My father has been researching our family tree on his side. Our family is the only family in Canada with our last name. There are two people in the USA with our last name, and we've found a handful in the UK and Poland.

My father came to Canada as a small child after the war. My family was torn apart during the war, and most records lost. From what I have been told, my family on my Polish grandmothers side was very wealthy before the war, and once the war came, they lost everything. Many members of our family did not survive the war. My grandfather was aparently some sort of bodyguard/security for someone whom I was told was a very important figure of some sort. Much of our family on that side was from Lodz.

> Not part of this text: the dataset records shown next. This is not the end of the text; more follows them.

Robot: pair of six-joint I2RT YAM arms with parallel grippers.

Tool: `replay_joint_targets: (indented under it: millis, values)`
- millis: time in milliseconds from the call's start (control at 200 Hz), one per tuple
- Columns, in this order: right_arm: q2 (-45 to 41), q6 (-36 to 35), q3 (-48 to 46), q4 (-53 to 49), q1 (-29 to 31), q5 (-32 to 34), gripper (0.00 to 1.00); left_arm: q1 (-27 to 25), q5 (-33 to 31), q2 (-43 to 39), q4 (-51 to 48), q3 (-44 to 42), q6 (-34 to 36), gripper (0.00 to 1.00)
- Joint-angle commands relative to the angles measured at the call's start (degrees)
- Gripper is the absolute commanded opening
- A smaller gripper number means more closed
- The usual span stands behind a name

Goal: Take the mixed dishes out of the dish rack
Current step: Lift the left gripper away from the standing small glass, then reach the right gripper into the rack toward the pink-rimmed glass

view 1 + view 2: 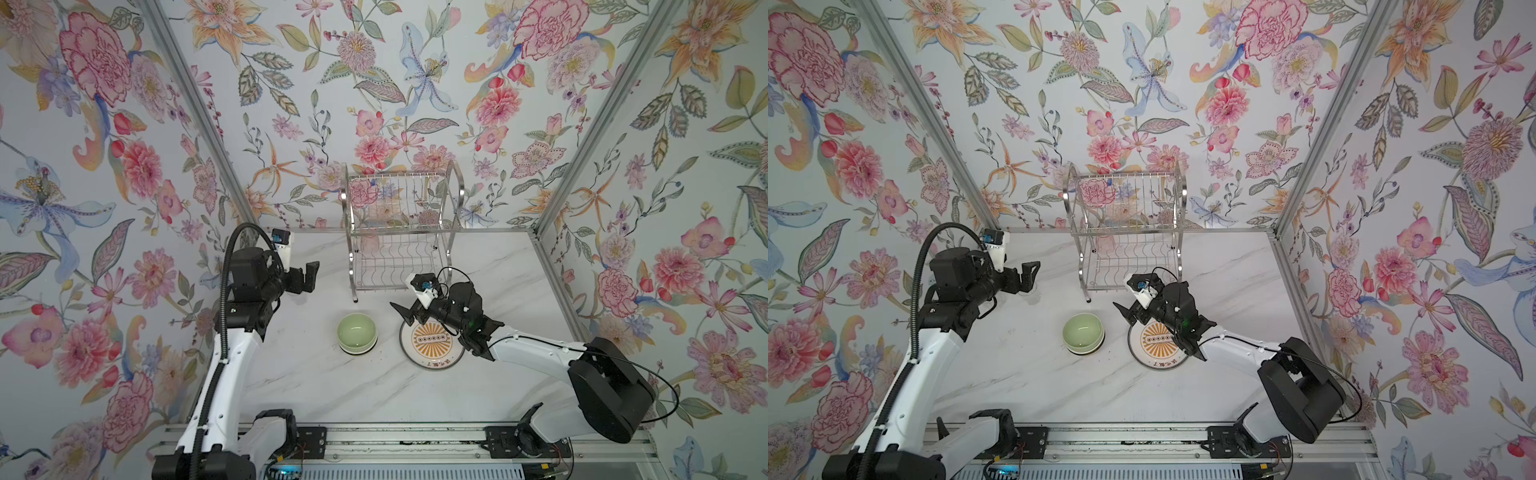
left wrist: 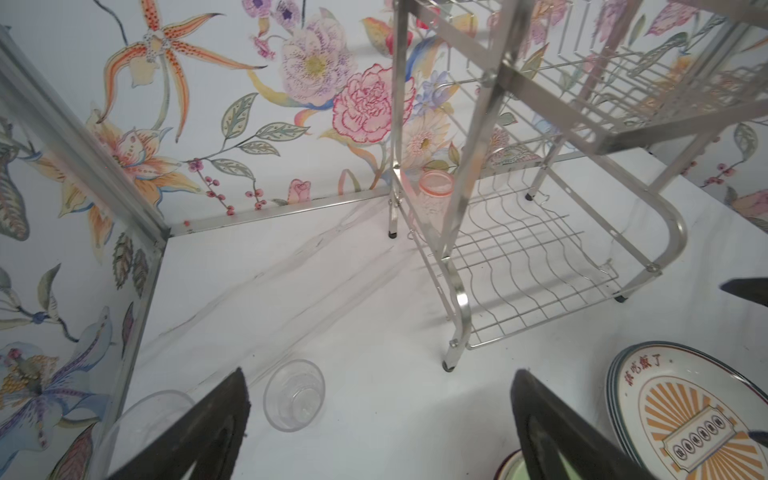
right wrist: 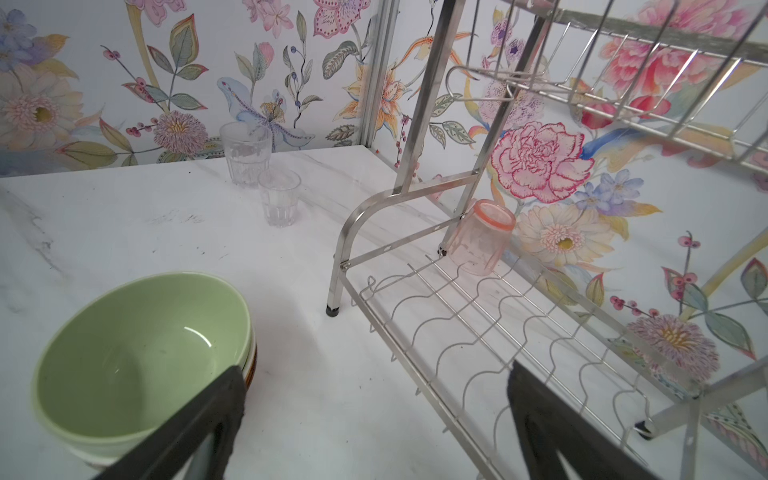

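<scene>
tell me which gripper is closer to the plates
Right. The right gripper is at the plates' rim on the rack side, its arm over them. The left gripper is far off to the left, past the bowls.

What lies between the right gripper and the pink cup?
Only the bare lower wire shelf of the dish rack, in the right wrist view.

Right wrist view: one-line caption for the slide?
Pink cup sits alone on the lower tier of the dish rack; green bowl and clear cups stand on the table.
</scene>
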Motion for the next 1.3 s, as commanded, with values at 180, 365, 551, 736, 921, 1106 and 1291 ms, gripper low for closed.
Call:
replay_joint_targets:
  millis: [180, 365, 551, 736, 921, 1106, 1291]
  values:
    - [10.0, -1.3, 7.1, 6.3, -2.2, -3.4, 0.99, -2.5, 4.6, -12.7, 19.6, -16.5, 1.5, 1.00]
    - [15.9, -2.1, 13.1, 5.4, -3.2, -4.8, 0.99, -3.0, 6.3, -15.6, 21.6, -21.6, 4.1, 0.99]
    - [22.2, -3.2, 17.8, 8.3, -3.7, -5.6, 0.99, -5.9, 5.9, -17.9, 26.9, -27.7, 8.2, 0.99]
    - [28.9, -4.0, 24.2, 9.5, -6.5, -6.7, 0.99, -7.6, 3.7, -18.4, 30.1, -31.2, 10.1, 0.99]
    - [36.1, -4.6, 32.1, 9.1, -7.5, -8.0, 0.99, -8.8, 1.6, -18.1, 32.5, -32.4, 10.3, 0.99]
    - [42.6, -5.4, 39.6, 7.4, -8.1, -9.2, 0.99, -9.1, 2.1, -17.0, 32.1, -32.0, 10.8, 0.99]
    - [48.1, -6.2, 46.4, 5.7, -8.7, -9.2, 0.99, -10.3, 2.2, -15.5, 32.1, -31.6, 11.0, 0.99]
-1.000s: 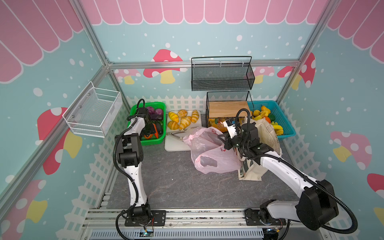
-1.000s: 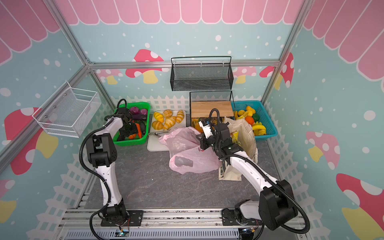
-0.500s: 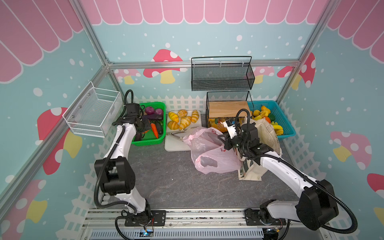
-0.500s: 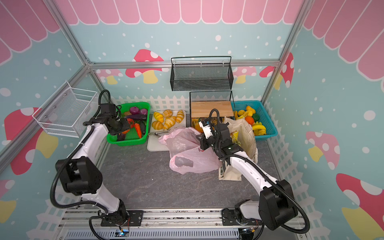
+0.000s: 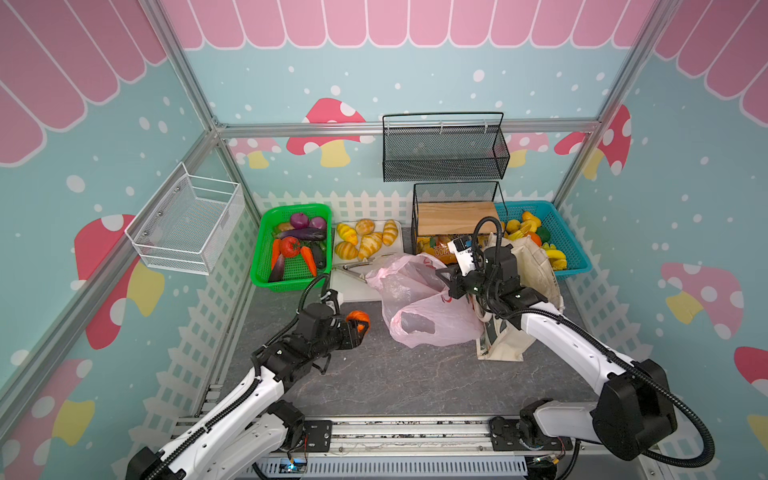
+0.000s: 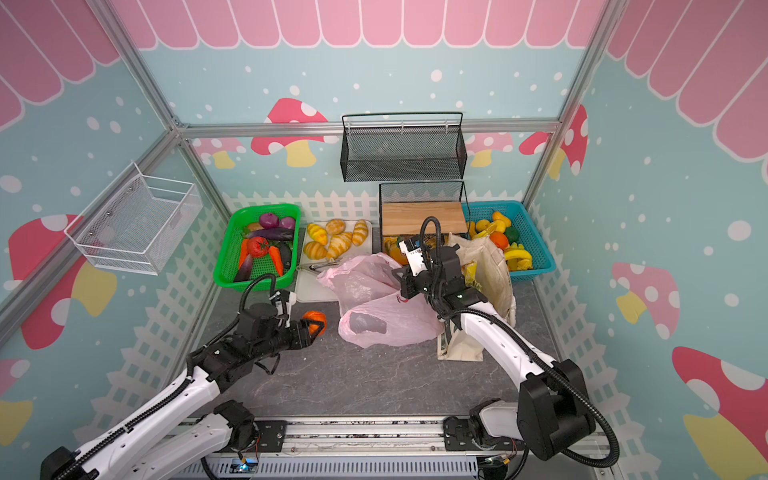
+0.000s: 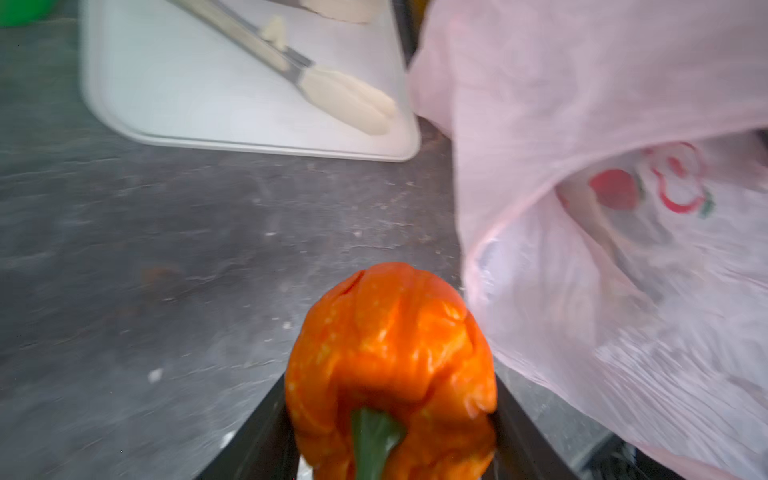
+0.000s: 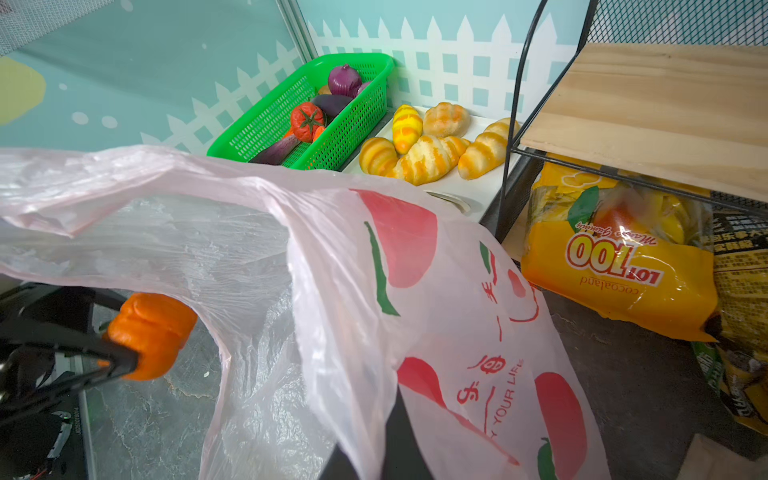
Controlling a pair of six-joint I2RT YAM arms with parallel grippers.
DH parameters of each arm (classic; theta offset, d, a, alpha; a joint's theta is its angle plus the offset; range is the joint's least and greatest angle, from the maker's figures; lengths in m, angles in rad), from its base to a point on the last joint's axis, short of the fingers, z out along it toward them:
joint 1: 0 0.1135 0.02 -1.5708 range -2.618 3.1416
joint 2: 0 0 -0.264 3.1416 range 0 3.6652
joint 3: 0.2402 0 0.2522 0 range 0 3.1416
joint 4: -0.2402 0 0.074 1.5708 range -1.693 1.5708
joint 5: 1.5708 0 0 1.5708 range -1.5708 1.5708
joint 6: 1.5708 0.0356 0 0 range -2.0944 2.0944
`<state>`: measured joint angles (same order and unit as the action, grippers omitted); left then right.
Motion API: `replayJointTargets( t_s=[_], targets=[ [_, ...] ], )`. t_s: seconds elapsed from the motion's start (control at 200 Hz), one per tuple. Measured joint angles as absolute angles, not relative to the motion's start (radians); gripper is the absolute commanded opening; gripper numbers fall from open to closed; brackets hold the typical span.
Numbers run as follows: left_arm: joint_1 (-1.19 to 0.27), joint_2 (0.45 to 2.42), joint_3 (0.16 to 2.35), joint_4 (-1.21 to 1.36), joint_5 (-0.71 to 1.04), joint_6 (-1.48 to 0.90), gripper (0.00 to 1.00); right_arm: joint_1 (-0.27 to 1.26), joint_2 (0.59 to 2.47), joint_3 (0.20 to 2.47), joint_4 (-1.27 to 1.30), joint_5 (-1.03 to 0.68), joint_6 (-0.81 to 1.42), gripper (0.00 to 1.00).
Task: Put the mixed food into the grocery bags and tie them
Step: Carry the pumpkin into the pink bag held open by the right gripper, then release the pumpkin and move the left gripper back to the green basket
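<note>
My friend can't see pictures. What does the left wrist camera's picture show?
An orange toy pumpkin with a green stem is gripped in the left end effector, over a grey table. A thin pink plastic bag with red fruit prints lies close beside it, and a white tray with tongs lies farther off.

The white-and-black left arm (image 5: 257, 390) lies low and stretched forward, its black wrist nearly level. Its left pincer (image 5: 360, 325) points toward the middle, jaws partly apart and clamped on either side of a ribbed orange toy pumpkin (image 7: 390, 357). The white-and-black right arm (image 5: 552, 332) angles up and inward from a bent elbow, wrist tipped down. Its right pincer (image 5: 448, 281) is closed tight, pinching the rim of a thin translucent pink plastic bag (image 5: 436, 320)
</note>
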<state>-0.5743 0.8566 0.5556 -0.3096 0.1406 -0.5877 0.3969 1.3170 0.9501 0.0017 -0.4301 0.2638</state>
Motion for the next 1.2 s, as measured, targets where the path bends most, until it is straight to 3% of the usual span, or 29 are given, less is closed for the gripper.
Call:
replayJointTargets(
  t_s=[0.24,0.7,0.906,1.201],
  targets=[
    [-0.696,1.114,0.638,0.012,0.214,-0.592,0.52,0.397,1.317,0.95,0.007,-0.473,0.3,0.0],
    [-0.788,1.61,0.785,0.424,0.067,-0.639,0.79,0.397,1.313,0.847,0.199,-0.606,0.49,0.0],
    [-0.794,1.647,0.803,0.471,0.048,-0.657,0.92,0.393,1.307,0.831,0.232,-0.603,0.513,0.0],
    [-0.777,1.563,0.806,0.357,0.089,-0.6,0.9,0.356,1.298,0.831,0.23,-0.575,0.505,0.0]
  ],
)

I recently decided to help my dad and on facebook I have tracked down a few more people with my last name, but they all seem to be in the same boat as me. They do not know alot about ther ancestory pre-war, and have had difficulties tracing htem back as their grandparents are now deceased and or do not like to talk about anything from before or aroudn the time of the war as it is very painful for them.. Some of people I have spoken to have given me a name or two of grand parents and great grand parents or cousins, which share the same names as relatives of mine, but we just have not yet been able to peice together exactly how we are related. We have noticed a trend were many relatives are named after other relatives, and without dates of birth and marriage records and such (as all records were lost) it's been kind of hard to figure out exactly how the tree goes.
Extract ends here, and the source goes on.